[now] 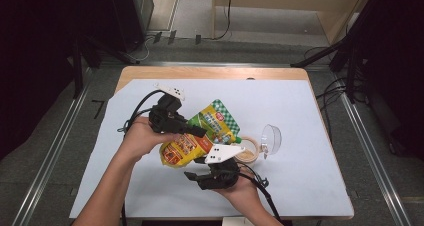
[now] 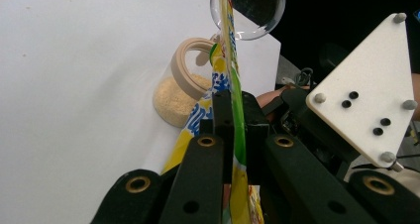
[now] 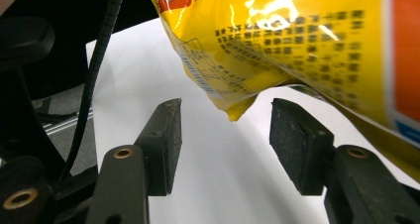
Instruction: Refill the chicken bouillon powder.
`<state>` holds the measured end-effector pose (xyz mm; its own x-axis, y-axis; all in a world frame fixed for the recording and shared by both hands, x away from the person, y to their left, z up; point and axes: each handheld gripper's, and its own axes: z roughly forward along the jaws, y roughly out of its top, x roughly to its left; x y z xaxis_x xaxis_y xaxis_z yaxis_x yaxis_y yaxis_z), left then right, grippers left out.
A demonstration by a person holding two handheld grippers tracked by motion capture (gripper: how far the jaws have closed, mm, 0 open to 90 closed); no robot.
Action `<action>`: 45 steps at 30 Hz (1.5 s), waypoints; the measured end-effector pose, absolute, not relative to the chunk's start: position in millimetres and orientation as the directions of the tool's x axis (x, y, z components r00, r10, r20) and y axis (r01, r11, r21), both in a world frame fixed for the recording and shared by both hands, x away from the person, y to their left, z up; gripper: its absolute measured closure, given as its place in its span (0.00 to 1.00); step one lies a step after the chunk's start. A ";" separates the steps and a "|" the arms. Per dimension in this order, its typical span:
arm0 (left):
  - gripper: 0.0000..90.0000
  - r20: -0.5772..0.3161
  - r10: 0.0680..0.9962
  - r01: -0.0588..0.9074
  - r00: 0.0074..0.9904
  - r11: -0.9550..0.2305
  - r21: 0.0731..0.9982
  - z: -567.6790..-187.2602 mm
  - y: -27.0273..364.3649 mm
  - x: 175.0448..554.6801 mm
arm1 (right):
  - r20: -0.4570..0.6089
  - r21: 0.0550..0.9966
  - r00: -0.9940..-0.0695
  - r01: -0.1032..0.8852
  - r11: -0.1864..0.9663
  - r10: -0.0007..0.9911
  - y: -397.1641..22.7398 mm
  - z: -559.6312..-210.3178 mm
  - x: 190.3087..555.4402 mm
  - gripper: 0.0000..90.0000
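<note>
So the setup's a wooden tabletop [image 1: 210, 72] with a big pale sheet [image 1: 290, 151] covering most of it, wood peeking out along the far edge. Grey carpet floor [image 1: 55, 151] all around, with metal rails [image 1: 47, 161] running down both sides. Black cables [image 1: 330, 93] are strewn on the floor to the right, dark stands sit in both far corners, and light wooden furniture [image 1: 280, 1] stands at the back.

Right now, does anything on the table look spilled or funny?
Nothing looks spilled. The jar stands upright with its clear lid flipped open and powder inside. The yellow pouch hangs tilted in the air, pinched by the left claw, while the right claw waits open below its corner.
</note>
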<state>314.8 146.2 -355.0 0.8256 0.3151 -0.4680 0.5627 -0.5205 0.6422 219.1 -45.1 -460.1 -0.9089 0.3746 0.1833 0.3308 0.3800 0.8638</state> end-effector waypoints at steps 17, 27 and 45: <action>1.00 -0.472 0.357 0.590 0.806 -0.410 0.696 -355.4 169.7 326.3 | 0.162 0.865 -0.914 0.313 0.392 0.373 -46.6 -457.6 217.5 0.52; 1.00 -0.447 0.427 0.601 0.786 -0.356 0.716 -371.0 177.5 344.7 | 0.158 0.864 -0.913 0.313 0.395 0.377 -46.3 -459.5 219.1 0.52; 1.00 -0.450 0.486 0.629 0.749 -0.310 0.713 -406.7 169.6 365.1 | 0.174 0.861 -0.907 0.329 0.389 0.383 -48.1 -459.1 220.2 0.52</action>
<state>365.1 169.6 -406.7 0.7495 0.4857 -0.4499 0.6290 -0.3102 0.7129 220.2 -48.1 -459.1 -0.9073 0.3829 0.1735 0.3287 0.3888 0.8607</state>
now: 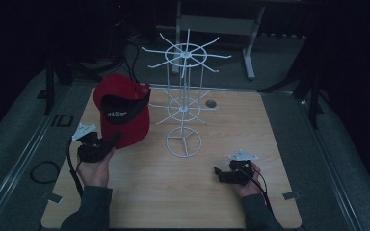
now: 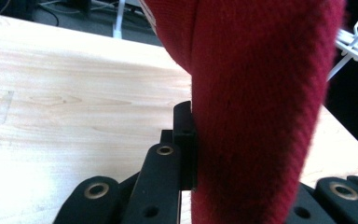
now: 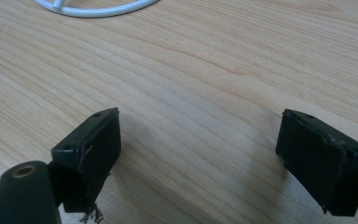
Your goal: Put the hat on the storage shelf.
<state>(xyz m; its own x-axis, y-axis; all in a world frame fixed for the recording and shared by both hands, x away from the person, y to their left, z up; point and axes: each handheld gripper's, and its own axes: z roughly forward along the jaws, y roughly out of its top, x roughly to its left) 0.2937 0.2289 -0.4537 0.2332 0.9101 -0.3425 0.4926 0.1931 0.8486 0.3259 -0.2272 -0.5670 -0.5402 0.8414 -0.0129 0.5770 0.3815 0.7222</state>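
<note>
The left claw (image 1: 107,146) clamps the brim of a red cap (image 1: 124,109), holding it upright above the desk (image 1: 231,202) beside a white wire rack (image 1: 185,91), apparently to hang it there. The right claw (image 3: 214,154) rests open and empty, waiting.

On the surface (image 1: 139,192) a wire rack (image 1: 185,103) stands at the middle toward the far edge, its ring base nearest the person. A cap (image 1: 125,110) sits just left of the rack, raised off the surface, with the left gripper (image 1: 107,144) below its near edge and its cloth between that gripper's fingers (image 2: 185,140). The right gripper (image 1: 218,172) lies near the front right, well apart from the cap, with the rack's base ahead of its fingers (image 3: 93,144).
</note>
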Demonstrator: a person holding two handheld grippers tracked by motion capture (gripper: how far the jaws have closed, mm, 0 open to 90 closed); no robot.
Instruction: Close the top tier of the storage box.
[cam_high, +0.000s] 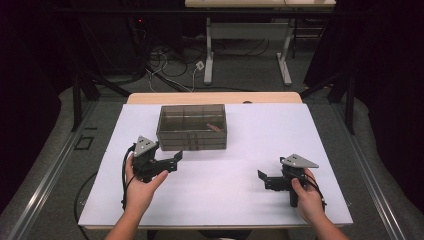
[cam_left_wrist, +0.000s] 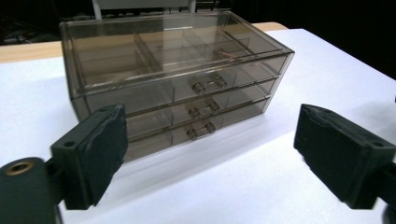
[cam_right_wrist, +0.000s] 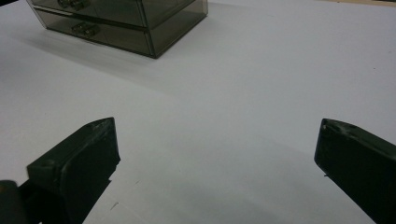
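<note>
A smoky clear plastic drawer box (cam_high: 192, 127) stands on the white table top (cam_high: 235, 165), with three shut drawers and small knobs (cam_left_wrist: 207, 85) facing me. A small reddish item (cam_high: 214, 127) lies in a top compartment. My left gripper (cam_high: 176, 161) hovers just in front of the box's left half, jaws wide apart with nothing between them; in the left gripper view the box (cam_left_wrist: 173, 74) sits beyond the pads (cam_left_wrist: 100, 149). My right gripper (cam_high: 262, 179) rests low at the right front, open and empty, well away from the box (cam_right_wrist: 126, 21).
A wooden strip (cam_high: 215, 97) edges the table's far side. Beyond it stand a desk's white legs (cam_high: 209, 55) and loose cables (cam_high: 170, 65) on the floor. Dark curtains close in both sides.
</note>
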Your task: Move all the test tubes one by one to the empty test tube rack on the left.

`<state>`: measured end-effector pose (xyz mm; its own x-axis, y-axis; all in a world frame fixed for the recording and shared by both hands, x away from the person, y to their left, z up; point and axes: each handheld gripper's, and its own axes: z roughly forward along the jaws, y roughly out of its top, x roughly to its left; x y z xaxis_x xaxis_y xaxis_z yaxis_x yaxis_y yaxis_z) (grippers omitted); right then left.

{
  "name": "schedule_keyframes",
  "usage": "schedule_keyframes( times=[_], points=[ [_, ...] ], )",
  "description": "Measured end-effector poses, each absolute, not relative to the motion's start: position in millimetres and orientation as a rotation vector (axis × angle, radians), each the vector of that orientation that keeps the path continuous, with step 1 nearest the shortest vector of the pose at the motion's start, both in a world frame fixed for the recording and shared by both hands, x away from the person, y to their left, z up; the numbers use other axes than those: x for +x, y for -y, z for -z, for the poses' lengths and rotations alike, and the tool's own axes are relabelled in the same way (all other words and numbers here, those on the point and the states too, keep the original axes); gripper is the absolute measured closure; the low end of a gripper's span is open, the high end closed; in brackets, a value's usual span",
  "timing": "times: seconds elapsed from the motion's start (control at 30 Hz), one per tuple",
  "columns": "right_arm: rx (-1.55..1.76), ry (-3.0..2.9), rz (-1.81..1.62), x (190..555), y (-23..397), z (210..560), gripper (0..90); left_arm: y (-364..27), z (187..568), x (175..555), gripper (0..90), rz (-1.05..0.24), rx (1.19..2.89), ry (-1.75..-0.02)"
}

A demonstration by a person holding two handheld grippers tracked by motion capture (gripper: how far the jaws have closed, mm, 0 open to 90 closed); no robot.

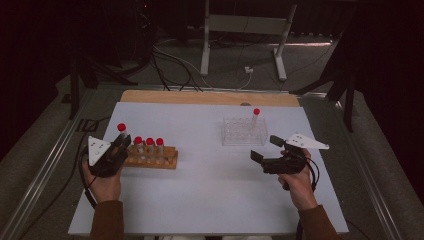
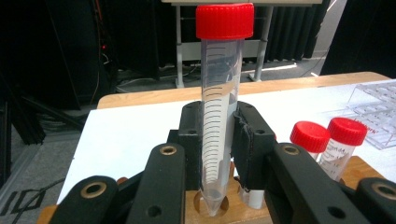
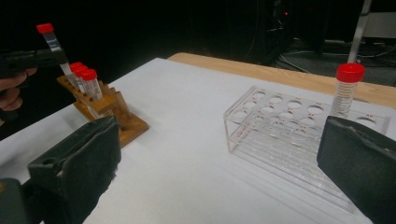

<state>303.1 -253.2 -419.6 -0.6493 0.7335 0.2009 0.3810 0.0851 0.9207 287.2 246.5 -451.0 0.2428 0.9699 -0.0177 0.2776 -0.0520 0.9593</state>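
A clear graduated centrifuge tube (image 2: 219, 116) with a red screw cap stands upright at the centre of the left gripper view, clamped between the pads of the left gripper (image 2: 219, 140). Its pointed tip sits just in the mouth of a hole in the wooden rack (image 2: 233, 210) at the bottom of the frame.

In the high view this gripper (image 1: 120, 148) is at the left, on the near end of the wooden rack (image 1: 167, 159). Three more red-capped tubes (image 1: 149, 146) stand in that rack in a row, four tubes there in all, counting the gripped one.

Right of centre stands one clear plastic rack (image 1: 243, 132) holding a single red-capped tube (image 1: 255, 118) at its far right corner.

The right gripper (image 1: 263, 148) hovers at the right side of the white table (image 1: 210, 195), jaws spread wide and holding nothing, just beside the clear rack.
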Motion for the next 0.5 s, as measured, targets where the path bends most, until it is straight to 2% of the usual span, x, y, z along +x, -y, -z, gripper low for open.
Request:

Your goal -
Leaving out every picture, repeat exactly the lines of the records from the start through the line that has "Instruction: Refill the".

Solution to this task -
[now] 
[now] 
[now] 
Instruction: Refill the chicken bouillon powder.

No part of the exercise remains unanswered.